L'autorisation ministérielle du 30 octobre 1992 est donc devenue définitive. Sur le plan juridique, elle ne peut faire l'objet d'un retrait ou d'un sursis à exécution par le ministre en charge du commerce et de l'artisanat, qui, en tout état de cause, et depuis la loi du 29 janvier 1993, n'a pas le pouvoir d'autoriser ou de refuser les projets d'implantation de commerces de détail.
En effet, depuis 1993, l'ultime recours au ministre, qui a conduit à des errements coupables dans le passé, n'existe plus : c'est la commission nationale de l'équipement commercial qui assume cette fonction de recours et donc de décision finale.
Cela signifie qu'aujourd'hui le ministre n'a pas la possibilité juridique de contester les autorisations accordées.
Le sujet que vous évoquez est très préoccupant.

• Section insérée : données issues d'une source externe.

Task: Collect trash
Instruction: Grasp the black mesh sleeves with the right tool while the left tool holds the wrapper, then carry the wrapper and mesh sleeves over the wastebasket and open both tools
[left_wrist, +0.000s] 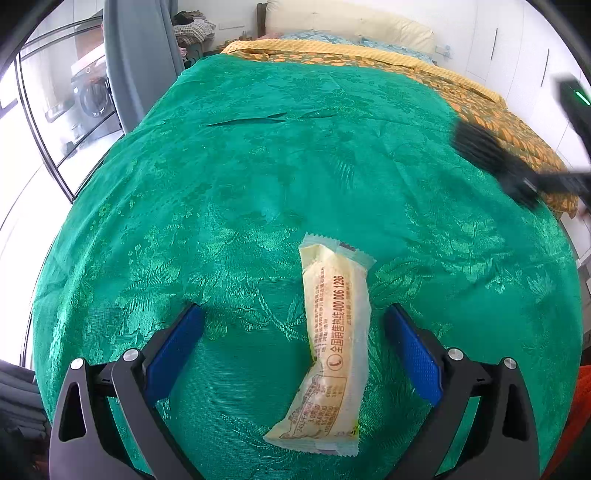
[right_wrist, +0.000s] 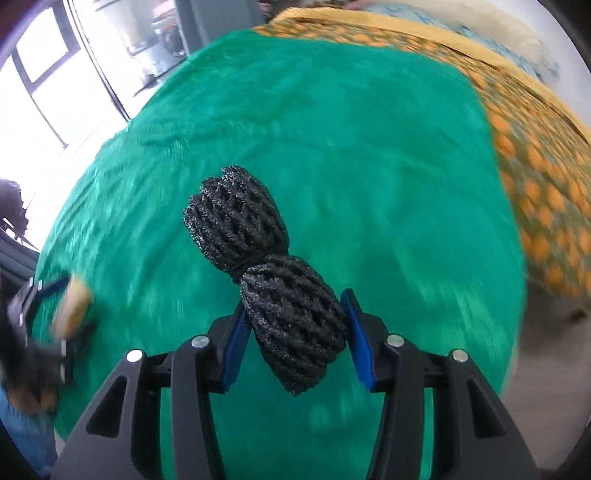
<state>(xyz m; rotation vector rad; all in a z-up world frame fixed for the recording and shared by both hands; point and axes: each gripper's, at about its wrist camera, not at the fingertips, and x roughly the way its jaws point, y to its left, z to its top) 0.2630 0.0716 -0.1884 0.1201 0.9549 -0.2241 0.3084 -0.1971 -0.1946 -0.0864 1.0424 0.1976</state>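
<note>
Two views, taken in turn.

Left wrist view: left gripper (left_wrist: 293, 314) spread wide over the green bedspread (left_wrist: 221, 184), blue pads (left_wrist: 177, 343) clear of the snack wrapper (left_wrist: 334, 332), which lies flat between them in the lower centre of the frame, long axis running up the picture. Nothing gripped. Blurred at the right edge, the black foam net (left_wrist: 480, 147) carried by the other tool. Best closed across the wrapper's narrow middle, pads lowered to the cloth without pinching the fabric.

Right wrist view: right gripper (right_wrist: 293, 317) clamped on the lower half of the black foam net (right_wrist: 266, 266), both pads pressing its sides, upper half sticking out toward frame centre. Background smeared. Wrapper (right_wrist: 72, 302) dimly seen at lower left. Grip probably adequate on such light, springy stuff; worth keeping steady pressure during carrying.
</note>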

Nous nous sommes intéressés de très près au dossier et nous avons mené un certain nombre d'expertises. L'approche que vous proposez, monsieur le sénateur, à savoir le sursis à exécution, peut, je crois, rassembler un grand nombre de partenaires. Je pense que ce serait la voie de la sagesse, à laquelle nous travaillons.
M. Jean-Jacques Robert. Je demande la parole.

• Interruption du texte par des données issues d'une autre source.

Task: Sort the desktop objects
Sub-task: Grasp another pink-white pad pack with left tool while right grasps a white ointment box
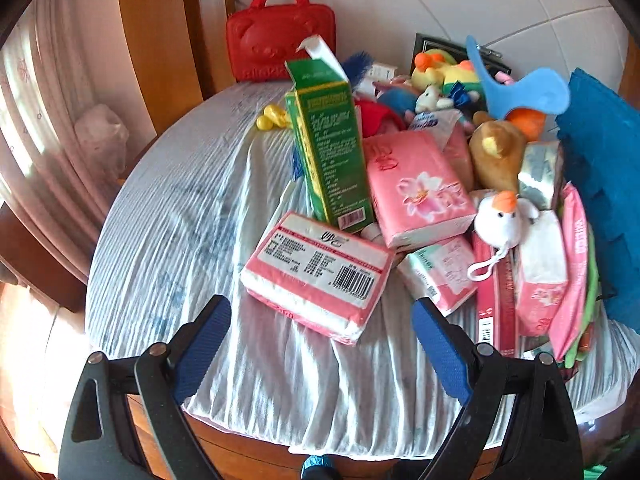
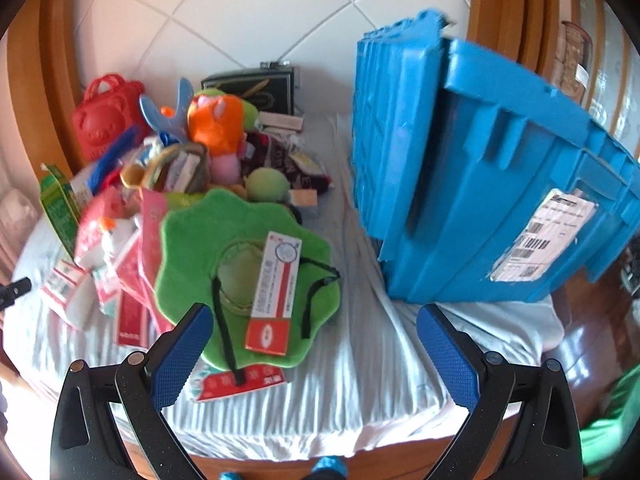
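The left hand-held gripper [image 1: 322,320] hovers with its blue-padded jaws wide apart and nothing between them, above the near edge of a round desk [image 1: 168,240] covered by a crinkled pale cloth. Just ahead of it lies a pink tissue pack [image 1: 318,274], barcode side up, apart from both pads. Behind that pack a green carton [image 1: 328,148] stands tilted with its flap open, leaning by a flowered pink tissue pack [image 1: 416,192]; a white plush chick [image 1: 504,218] sits on the heap of packs to the right. A red bear-faced case [image 1: 280,36] stands against the wall. The right hand-held gripper [image 2: 314,344] is likewise spread and empty, near a green plush hat [image 2: 248,280] carrying a red-and-white card. A blue plastic crate [image 2: 480,184] lies tipped on its side at the right.
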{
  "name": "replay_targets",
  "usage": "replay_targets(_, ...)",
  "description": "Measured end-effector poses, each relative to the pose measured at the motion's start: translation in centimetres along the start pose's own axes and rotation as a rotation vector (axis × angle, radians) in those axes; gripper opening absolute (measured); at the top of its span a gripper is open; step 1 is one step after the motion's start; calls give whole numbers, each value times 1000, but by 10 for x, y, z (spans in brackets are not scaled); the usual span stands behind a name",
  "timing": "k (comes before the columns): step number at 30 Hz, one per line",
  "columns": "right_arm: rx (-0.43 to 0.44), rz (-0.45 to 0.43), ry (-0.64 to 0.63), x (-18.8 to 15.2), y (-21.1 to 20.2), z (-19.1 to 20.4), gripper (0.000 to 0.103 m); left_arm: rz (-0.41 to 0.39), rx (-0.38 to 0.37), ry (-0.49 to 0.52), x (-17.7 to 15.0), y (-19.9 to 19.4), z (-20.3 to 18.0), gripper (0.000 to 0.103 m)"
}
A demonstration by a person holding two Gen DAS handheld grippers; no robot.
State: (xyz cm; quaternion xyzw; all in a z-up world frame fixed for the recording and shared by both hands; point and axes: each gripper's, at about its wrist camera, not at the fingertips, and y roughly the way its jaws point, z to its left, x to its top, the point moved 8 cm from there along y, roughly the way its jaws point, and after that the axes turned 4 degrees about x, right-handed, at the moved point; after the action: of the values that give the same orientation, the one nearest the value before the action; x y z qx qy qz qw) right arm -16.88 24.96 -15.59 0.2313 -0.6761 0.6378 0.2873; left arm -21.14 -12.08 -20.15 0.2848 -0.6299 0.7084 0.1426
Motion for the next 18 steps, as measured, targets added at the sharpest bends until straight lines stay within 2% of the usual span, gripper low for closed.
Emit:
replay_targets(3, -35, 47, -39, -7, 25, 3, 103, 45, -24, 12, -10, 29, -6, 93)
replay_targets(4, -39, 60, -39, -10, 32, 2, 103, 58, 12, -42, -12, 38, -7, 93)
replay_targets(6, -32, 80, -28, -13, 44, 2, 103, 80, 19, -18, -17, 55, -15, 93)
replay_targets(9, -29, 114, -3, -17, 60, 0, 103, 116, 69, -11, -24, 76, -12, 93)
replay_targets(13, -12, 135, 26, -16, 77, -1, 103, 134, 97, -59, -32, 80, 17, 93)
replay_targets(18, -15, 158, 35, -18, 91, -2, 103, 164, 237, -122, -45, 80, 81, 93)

M. le président. La parole est à M. Jean-Jacques Robert.
M. Jean-Jacques Robert. Monsieur le ministre, je vous remercie de votre réponse. Effectivement, nous pensions que votre rayonnement et celui du Gouvernement pourraient permettre de compenser, si je puis dire, la volonté de la ville nouvelle de Melun-Sénart, qui a pesé d'un poids très lourd dans ce dossier.
Il me paraît intelligent de reporter cette décision de quelques années : cela satisferait tout le monde et permettrait à ce centre de justifier son implantation par un réel rayonnement commercial. J'ai en effet été très sensible à vos propos, les objectifs d'habitat doivent l'emporter sur le seul aspect commercial. Il faut d'abord construire les habitations, et ensuite seulement les équipements commerciaux.
En conclusion, je vous remercie, monsieur le ministre, de l'action que vous menez dans ce domaine.